On the other hand, many care recipients likely worry about the risks to their own health from people coming into their homes, especially as PPE for aides and care recipients was often sorely lacking. They then had few choices other than to stop having aides come to help them. In theory, this increases the chance that care recipients will no longer be able to live independently and may have to move to a facility, although no immediate data exist on how care recipients have fared in the pandemic. It also could increase their reliance on family members for care, adding to their growing pressures amid working from home, home schooling and added child care. No wonder that psychological stresses are high during the pandemic.

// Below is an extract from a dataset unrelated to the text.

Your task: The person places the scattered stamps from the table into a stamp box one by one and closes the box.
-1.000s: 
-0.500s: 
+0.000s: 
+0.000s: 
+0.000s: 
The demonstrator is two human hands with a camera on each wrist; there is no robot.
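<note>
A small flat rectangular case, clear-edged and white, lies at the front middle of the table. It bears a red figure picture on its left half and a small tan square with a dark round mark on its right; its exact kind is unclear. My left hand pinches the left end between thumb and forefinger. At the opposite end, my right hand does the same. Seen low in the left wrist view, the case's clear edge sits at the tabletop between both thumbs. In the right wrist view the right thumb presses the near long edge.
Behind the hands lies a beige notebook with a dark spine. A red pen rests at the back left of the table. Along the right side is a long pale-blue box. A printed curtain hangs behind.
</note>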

Home care aides, whose work is especially critical during the pandemic, shouldn’t have to choose between their own health and paying their bills. Serious and persistent policy interventions can make it much easier for home care aides to work, while protecting everybody’s health. Regular and affordable access to PPE, widespread testing and tracing with support for people to safely isolate, safe transportation options, and affordable and adequate health insurance will protect everybody’s health. Higher pay and access to reliable, safe and affordable child care will further ease pressures on home care aides, allowing them to focus on their jobs and also attracting more people into the profession. The need for this critical work is now abundantly clear. Yet, those performing such work often lack the basic protections to stay safe at work or the means to take time off when needed, which particularly impacts aides who are older, non-white, or living with disabilities. Policymakers just need to value this work, so that these workers are no longer treated as disposable.